Pati, Ceklisdua.net – Suasana aksi unjuk rasa yang berlangsung pada Senin, 4 Mei 2026 di Kabupaten Pati tampak berbeda dari biasanya. Kehadiran tim negosiator Polresta Pati, termasuk personel Polwan, memberikan nuansa sejuk dan humanis dalam setiap tahapan pelayanan kepada peserta aksi.
Dengan pendekatan yang santun dan komunikatif, tim negosiator aktif menjalin dialog dengan para peserta aksi. Tidak hanya menyampaikan imbauan, mereka juga menunjukkan sikap empati yang mampu meredam potensi ketegangan di lapangan.
Momen penuh keakraban pun terlihat saat sejumlah peserta aksi secara spontan memberikan simpati kepada personel negosiator dengan jabat tangan. Interaksi tersebut mencerminkan hubungan yang harmonis antara aparat kepolisian dan masyarakat.
Salah satu peserta aksi mengungkapkan bahwa sikap ramah dan humanis dari tim negosiator membuat suasana menjadi lebih nyaman. Kehadiran Polwan dalam barisan negosiator juga dinilai mampu menghadirkan pendekatan yang lebih persuasif.
Tim negosiator Polresta Pati dinilai berhasil membangun komunikasi dua arah yang efektif.
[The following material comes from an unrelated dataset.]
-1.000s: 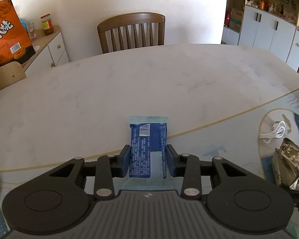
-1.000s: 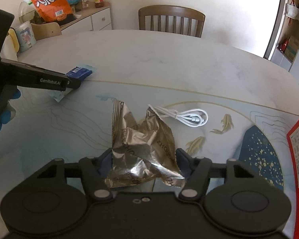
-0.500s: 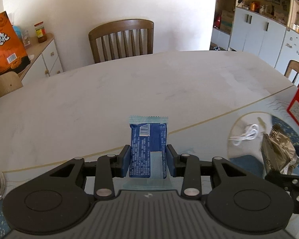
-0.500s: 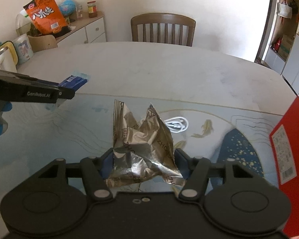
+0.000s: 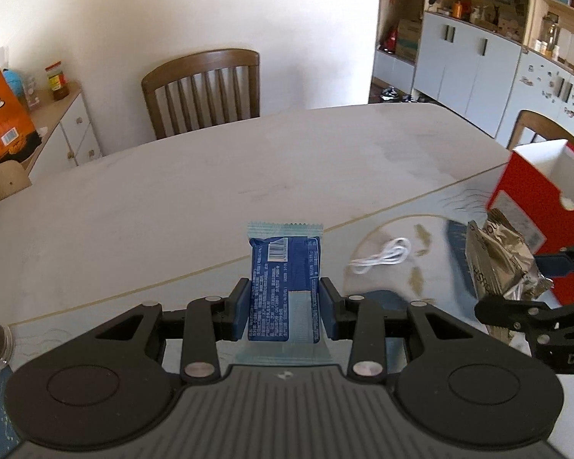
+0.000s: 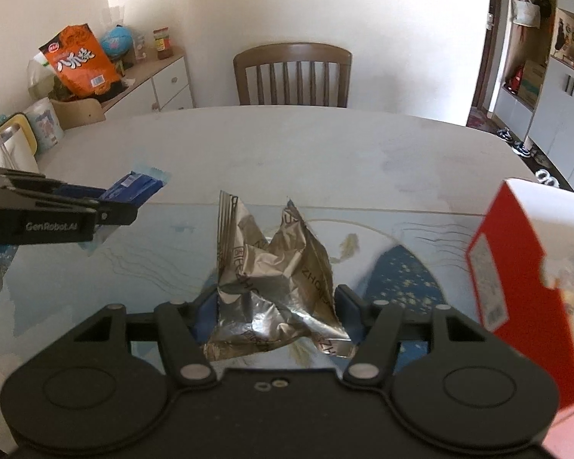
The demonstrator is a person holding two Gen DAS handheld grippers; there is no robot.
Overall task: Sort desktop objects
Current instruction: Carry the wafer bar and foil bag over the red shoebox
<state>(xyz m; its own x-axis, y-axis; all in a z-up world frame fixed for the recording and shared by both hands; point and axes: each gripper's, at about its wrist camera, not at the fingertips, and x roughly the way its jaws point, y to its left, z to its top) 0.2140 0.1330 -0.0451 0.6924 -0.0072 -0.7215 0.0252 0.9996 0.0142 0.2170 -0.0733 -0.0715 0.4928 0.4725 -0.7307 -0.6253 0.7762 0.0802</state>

Dengan bahasa yang santun dan sikap yang bersahabat, aspirasi peserta aksi dapat tersampaikan tanpa adanya gesekan berarti.
Aksi yang berlangsung dengan damai ini menjadi bukti bahwa pendekatan humanis yang dilakukan oleh aparat kepolisian mampu menciptakan suasana kondusif. Sinergi antara petugas dan peserta aksi pun semakin kuat, ditandai dengan jabat tangan sebagai simbol saling menghormati dan memahami.